Wie Abtreibungen weltweit geregelt sind

13. Dezember 2018

Darf man eine Schwangerschaft abbrechen? Nur wenige Fragen sorgen emotionalere Diskussionen. Die Unterschiede in der Gesetzgebung zeigen die Bandbreite an Auffassungen. Wir stellen fünf Länder vor.
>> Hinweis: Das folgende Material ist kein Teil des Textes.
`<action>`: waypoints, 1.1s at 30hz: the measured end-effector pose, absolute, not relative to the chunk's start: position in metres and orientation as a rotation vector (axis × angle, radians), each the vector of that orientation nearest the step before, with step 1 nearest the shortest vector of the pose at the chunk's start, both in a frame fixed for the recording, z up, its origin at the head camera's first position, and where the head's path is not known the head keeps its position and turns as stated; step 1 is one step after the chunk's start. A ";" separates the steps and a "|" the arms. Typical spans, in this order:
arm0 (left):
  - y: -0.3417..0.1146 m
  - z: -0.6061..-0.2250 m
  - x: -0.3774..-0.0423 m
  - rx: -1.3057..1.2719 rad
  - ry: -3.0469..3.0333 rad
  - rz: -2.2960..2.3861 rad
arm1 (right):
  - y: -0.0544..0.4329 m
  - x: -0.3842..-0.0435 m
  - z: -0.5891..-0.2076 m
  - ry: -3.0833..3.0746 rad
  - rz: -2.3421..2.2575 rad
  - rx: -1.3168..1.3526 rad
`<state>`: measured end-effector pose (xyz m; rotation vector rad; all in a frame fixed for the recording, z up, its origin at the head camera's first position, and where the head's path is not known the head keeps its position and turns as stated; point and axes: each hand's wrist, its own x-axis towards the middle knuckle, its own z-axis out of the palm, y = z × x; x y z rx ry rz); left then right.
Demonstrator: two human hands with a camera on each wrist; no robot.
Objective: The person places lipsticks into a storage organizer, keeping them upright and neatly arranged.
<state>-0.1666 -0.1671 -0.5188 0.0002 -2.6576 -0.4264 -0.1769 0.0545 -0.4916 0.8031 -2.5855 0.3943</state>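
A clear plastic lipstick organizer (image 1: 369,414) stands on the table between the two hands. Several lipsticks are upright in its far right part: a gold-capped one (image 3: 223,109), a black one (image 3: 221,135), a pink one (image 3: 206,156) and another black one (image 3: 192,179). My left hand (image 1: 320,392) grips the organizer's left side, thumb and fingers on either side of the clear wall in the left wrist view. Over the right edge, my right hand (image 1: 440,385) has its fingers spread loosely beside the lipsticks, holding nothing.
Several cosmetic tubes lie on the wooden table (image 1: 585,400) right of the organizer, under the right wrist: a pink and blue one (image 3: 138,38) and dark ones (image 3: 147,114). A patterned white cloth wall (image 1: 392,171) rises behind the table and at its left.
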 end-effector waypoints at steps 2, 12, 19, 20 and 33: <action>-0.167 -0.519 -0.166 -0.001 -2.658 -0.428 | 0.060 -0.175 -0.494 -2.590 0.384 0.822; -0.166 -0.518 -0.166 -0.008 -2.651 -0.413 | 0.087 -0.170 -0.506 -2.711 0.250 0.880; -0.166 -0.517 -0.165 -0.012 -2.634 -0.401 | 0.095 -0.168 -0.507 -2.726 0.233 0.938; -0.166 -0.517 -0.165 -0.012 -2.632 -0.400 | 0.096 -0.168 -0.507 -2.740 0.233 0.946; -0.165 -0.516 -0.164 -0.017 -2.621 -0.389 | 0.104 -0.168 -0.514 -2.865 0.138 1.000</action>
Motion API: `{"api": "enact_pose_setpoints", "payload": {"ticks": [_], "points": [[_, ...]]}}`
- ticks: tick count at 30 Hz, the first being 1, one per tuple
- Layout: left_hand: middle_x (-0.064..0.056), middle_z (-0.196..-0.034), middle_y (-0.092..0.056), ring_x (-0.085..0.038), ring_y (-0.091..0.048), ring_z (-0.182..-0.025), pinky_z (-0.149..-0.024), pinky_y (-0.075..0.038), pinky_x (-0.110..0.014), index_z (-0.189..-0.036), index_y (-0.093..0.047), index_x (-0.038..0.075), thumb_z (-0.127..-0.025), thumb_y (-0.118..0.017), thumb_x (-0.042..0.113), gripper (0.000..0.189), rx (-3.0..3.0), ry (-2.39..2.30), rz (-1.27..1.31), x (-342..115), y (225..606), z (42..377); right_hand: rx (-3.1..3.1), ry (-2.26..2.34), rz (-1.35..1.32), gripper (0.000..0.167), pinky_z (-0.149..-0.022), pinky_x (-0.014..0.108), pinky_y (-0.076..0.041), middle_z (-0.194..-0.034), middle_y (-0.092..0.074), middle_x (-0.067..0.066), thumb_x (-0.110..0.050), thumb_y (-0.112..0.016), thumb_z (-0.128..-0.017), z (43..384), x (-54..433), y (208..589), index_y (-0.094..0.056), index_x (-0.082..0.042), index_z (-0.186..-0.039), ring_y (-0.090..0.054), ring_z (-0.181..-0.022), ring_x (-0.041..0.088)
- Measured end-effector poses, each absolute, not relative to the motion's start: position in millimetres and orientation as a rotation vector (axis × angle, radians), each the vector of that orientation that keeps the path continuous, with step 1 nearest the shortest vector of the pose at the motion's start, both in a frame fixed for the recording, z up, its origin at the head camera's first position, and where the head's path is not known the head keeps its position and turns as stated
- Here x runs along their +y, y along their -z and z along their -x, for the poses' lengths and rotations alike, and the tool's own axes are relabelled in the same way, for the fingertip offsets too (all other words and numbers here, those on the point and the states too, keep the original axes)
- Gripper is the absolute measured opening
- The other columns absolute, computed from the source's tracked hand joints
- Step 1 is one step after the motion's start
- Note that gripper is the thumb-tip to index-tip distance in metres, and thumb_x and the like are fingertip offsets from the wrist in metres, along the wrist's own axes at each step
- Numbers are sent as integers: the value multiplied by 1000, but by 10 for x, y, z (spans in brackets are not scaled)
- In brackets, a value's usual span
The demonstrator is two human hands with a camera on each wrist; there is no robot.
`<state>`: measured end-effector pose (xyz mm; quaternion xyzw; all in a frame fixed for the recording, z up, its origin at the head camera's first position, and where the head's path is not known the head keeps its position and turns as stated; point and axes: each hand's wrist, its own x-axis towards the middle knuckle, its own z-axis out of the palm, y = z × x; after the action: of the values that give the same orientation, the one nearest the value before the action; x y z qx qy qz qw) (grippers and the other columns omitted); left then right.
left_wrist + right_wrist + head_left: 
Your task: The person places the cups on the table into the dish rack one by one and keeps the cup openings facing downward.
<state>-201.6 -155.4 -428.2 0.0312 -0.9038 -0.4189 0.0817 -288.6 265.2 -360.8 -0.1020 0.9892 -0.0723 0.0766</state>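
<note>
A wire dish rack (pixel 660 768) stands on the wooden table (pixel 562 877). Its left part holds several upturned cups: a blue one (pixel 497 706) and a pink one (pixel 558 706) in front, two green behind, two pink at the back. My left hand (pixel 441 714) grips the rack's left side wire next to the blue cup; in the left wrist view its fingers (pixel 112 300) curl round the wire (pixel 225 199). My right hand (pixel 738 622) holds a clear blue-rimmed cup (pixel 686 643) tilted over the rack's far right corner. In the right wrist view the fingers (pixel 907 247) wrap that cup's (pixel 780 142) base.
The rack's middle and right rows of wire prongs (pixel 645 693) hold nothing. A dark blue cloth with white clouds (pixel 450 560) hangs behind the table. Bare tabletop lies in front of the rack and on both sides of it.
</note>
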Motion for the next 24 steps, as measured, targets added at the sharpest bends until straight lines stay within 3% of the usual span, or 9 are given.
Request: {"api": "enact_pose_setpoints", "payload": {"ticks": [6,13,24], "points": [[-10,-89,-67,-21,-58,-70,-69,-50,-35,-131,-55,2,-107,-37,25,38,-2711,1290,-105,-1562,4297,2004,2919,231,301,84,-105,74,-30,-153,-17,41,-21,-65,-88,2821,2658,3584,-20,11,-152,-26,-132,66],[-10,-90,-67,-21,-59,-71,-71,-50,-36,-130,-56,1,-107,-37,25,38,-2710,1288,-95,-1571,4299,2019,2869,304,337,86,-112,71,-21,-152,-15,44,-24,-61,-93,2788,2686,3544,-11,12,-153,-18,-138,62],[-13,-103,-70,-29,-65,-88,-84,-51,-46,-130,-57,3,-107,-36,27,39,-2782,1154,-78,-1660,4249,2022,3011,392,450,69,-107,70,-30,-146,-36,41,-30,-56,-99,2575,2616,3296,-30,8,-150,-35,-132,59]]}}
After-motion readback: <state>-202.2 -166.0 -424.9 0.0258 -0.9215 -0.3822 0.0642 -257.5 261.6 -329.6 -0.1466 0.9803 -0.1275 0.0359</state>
Polen Proteste gegen Abtreibungsgesetz
Proteste gegen die geplante Verschärfung des Abtreibungsgesetzes in Polen im Mai 2018Bild: picture-alliance/NurPhoto/M. Moskwa

Niederlande - bis zur 24. Woche

"Fahren Sie doch nach Holland", noch bis in die 1990er Jahre war das ein gängiger Rat an Frauen, die in Deutschland einen Schwangerschaftsabbruch durchführen lassen wollten. Und auch heute ist es für manche die letzte Option, denn in den Niederlanden dürfen Frauen bis zur 24. Schwangerschaftswoche einen Abbruch durchführen lassen. In der Praxis geschieht dies aber nur bis zur 22. Woche. In Deutschland sind Abbrüche bis zur 12. Woche straffrei. Die im weltweiten Vergleich sehr liberale Gesetzgebung der Niederlande wurde 1984 verabschiedet. In Folge dessen entstanden zahlreiche Abtreibungskliniken, in die auch Frauen aus den umliegenden Ländern kommen. Um die 14 Prozent aller in den Niederlanden durchgeführten Abbrüche, werden an ausländischen Frauen durchgeführt.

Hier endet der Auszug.